- [Your instructions]: Only the lines from the top of the following listing through the line with "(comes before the" belong in your answer, exactly as written.

Exercise data START

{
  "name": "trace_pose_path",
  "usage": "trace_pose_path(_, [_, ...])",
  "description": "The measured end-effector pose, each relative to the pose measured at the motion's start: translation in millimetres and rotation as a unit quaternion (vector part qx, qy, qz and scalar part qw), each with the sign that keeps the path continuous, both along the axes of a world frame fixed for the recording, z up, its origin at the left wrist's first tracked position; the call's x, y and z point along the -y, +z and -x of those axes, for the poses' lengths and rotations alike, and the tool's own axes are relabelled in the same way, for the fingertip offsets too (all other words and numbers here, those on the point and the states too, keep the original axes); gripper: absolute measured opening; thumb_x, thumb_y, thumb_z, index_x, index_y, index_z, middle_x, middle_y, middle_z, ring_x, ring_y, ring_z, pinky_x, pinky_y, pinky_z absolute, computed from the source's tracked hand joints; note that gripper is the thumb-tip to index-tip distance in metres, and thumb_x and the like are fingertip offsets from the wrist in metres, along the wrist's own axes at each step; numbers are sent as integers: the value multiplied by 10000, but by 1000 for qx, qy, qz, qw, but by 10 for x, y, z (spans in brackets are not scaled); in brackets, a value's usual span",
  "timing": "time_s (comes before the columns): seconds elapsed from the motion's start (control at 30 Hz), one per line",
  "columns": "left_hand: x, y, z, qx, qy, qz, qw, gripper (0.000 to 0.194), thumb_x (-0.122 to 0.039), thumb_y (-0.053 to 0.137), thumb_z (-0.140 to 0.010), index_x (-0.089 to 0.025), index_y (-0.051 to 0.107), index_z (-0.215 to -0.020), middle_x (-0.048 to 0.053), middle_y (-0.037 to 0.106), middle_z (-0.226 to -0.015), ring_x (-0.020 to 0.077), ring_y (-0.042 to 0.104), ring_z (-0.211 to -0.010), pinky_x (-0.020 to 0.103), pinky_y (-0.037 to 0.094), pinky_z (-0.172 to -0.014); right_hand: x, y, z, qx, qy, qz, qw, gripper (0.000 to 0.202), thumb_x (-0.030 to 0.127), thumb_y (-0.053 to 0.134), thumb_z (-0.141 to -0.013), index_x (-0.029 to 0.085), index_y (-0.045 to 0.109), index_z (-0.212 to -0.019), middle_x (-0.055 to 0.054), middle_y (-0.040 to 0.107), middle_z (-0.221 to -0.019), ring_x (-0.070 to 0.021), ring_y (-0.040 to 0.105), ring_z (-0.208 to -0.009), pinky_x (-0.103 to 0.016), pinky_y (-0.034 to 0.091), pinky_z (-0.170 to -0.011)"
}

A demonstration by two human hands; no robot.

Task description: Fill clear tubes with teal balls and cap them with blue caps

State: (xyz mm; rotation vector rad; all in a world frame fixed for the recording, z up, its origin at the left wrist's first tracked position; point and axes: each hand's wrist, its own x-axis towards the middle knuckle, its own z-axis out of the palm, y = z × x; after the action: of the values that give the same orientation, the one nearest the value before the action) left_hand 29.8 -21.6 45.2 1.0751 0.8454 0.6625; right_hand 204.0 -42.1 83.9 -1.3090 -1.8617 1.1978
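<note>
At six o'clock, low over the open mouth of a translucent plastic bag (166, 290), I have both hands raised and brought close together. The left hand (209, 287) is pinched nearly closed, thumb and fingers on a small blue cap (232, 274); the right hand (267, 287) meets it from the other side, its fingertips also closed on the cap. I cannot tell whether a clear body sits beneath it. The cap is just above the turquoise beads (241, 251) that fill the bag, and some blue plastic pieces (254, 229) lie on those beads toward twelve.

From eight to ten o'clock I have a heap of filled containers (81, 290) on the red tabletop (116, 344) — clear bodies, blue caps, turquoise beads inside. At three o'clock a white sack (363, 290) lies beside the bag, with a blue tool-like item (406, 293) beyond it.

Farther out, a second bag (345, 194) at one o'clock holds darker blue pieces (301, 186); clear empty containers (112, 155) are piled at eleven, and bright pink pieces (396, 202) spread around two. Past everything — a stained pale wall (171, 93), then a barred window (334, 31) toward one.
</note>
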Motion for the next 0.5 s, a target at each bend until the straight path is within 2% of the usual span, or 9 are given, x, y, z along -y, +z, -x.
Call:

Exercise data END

- [Result]:
{
  "name": "trace_pose_path",
  "usage": "trace_pose_path(_, [_, ...])",
  "description": "The measured end-effector pose, each relative to the pose measured at the motion's start: translation in millimetres and rotation as a unit quaternion (vector part qx, qy, qz and scalar part qw), each with the sign that keeps the path continuous, both along the axes of a world frame fixed for the recording, z up, its origin at the left wrist's first tracked position; the call's x, y and z point along the -y, +z and -x of those axes, for the poses' lengths and rotations alike, and the tool's own axes are relabelled in the same way, for the fingertip offsets too (all other words and numbers here, those on the point and the states too, keep the original axes); gripper: absolute measured opening; thumb_x, thumb_y, thumb_z, index_x, index_y, index_z, middle_x, middle_y, middle_z, ring_x, ring_y, ring_z, pinky_x, pinky_y, pinky_z absolute, computed from the source's tracked hand joints; note that gripper is the thumb-tip to index-tip distance in metres, and thumb_x and the like are fingertip offsets from the wrist in metres, along the wrist's own axes at each step; numbers are sent as integers: the value multiplied by 10000, but by 1000 for qx, qy, qz, qw, but by 10 for x, y, z (spans in brackets are not scaled); in brackets, a value's usual span",
  "timing": "time_s (comes before the columns): seconds elapsed from the motion's start (control at 30 Hz), one per line",

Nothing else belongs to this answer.